I think it was most likely elliott wave international years ago that was perhaps the first to point out that everything was moving togeather up or down against the dollar. A deflationary crash accross the board except in the dollar I think will occure in the next couple of years.


----------



## james4beach (Nov 15, 2012)

Yes I totally agree that everything tends to move up and down together. It's kind of unsettling. The whole world acts as one trade, as they say risk on or risk off.

But interesting to see gold departing from that. I like this a lot, as my portfolios hold gold for hedging and diversification purposes.

Regarding the deflationary crash, I'm not totally certain of that myself. I believe the financial system has become extremely unstable and unreliable (the 2010 flash crash being a prime example) but I'm not sure where it's going. I do agree another period of deleveraging is coming, but I don't know how it will manifest itself due to all the central bank intervention. My general approach is to reduce exposure to volatile markets, which is why I'm only 8% overall exposed to stocks.


----------



## lonewolf (Jun 12, 2012)

Central banks are no match for social mood @ some point the masses will not want all the bail outs. (tea party movement might be a force to deal with in the future)Trends can become self reversing.

The fed is no match in its fight against all the baby boomers that are past their peak spending years in trying to get them to spend to stimulate the economy. Seams students are are taking on debt though.


----------



## james4beach (Nov 15, 2012)

I have observed a lot of complacency in the last few years, which makes me think a repeat of 2008 may be around the corner. Look how low the VIX is right now. Or look how comfortable everyone is buying right at a 13 year high! Considering our whole financial system is still on life support right now, and Europe is basically bankrupt, it's very premature to say the troubles are all in the past and it's clear sailing ahead.

There are virtually no bears out there.


----------



## fatcat (Nov 11, 2009)

james4beach said:


> I have observed a lot of complacency in the last few years, which makes me think a repeat of 2008 may be around the corner. Look how low the VIX is right now. Or look how comfortable everyone is buying right at a 13 year high!
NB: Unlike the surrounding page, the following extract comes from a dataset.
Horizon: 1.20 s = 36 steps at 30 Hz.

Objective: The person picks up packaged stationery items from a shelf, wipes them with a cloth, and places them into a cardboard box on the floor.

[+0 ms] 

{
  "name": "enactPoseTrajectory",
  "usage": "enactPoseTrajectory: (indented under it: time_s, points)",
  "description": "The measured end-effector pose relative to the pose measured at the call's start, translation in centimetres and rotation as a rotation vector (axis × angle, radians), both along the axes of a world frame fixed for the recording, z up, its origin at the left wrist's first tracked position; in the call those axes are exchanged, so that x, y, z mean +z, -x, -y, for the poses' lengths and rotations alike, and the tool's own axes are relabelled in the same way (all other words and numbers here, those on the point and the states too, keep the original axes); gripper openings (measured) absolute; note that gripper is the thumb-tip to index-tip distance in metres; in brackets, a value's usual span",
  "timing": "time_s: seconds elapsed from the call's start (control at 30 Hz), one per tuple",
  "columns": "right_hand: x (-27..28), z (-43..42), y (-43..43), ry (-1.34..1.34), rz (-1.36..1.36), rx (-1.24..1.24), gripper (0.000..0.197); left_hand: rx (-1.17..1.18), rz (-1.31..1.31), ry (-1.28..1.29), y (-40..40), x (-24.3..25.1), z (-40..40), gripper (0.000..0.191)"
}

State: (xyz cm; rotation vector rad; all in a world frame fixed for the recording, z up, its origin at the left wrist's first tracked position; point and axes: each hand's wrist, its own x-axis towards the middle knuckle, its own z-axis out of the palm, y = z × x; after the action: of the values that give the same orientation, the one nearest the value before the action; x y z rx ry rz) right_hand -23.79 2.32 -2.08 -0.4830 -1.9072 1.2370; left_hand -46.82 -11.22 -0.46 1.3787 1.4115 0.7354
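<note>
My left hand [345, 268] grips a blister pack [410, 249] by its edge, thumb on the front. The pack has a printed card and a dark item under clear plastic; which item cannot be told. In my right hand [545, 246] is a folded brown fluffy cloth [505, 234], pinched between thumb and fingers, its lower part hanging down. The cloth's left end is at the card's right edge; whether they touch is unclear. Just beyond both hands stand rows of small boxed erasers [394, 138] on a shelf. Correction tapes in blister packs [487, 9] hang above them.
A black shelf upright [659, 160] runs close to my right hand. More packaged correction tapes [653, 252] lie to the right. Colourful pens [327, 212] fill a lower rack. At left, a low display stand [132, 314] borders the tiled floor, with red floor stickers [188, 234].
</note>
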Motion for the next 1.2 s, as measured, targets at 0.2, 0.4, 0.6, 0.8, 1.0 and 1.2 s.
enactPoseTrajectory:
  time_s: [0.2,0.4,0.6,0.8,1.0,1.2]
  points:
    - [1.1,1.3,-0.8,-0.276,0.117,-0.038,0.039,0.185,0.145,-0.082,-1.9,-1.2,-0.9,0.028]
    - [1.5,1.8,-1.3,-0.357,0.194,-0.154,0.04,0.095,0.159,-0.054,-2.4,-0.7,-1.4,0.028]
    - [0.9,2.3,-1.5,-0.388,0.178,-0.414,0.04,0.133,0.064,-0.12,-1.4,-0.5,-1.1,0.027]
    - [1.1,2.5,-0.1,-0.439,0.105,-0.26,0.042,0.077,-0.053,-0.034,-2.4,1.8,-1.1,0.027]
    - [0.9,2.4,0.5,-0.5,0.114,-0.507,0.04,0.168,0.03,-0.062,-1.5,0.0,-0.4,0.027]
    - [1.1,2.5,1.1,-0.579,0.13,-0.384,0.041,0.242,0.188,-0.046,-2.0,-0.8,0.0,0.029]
Considering our whole financial system is still on life support right now, and Europe is basically bankrupt, it's very premature to say the troubles are all in the past and it's clear sailing ahead.
> 
> There are virtually no bears out there.


you obviously don't read zero hedge :biggrin: ... the world is awash in bears ... bearishness is profitable


----------



## lonewolf (Jun 12, 2012)

Mutual fund cash levels & or amount of funds in Rydex bullish funds verses bearish funds. I think are 2 of the best sentiment indicators for the united states stock markets.

There not based on opinion but based on where the money is.


----------



## doctrine (Sep 30, 2011)

Gold is historically slightly negatively correlated with stocks, especially with the S&P 500. Seems like it's a return towards the mean, which is still more negative correlation. I'll take another 2008 though. I have some dividends to reinvest


----------



## thenegotiator (May 23, 2012)

doctrine said:


> Gold is historically slightly negatively correlated with stocks, especially with the S&P 500. Seems like it's a return towards the mean, which is still more negative correlation. I'll take another 2008 though. I have some dividends to reinvest


a 2008 is a dream come true to any investor.
nevertheless everybody is in the same room right?
why is everyone so bearish now?:02.47-tranquillity:
i really enjoy ur posts Doc.
and of coarse before Harold slices a new one on me .
no pun intended.
i learned something new today with James.
now i ask James.
how efficient is ur analysis in the long run James?

just one thing James i am selling ... not buying.... except my short positions that i am holding.
by the way USD index hit 81.99.
EUR retesting the lows.
if it breaks below 1.2999 it will go a lot lower and i will cash my long USD ETF.
GLTA


----------



## HaroldCrump (Jun 10, 2009)

thenegotiator said:


> and of coarse before Harold slices a new one on me .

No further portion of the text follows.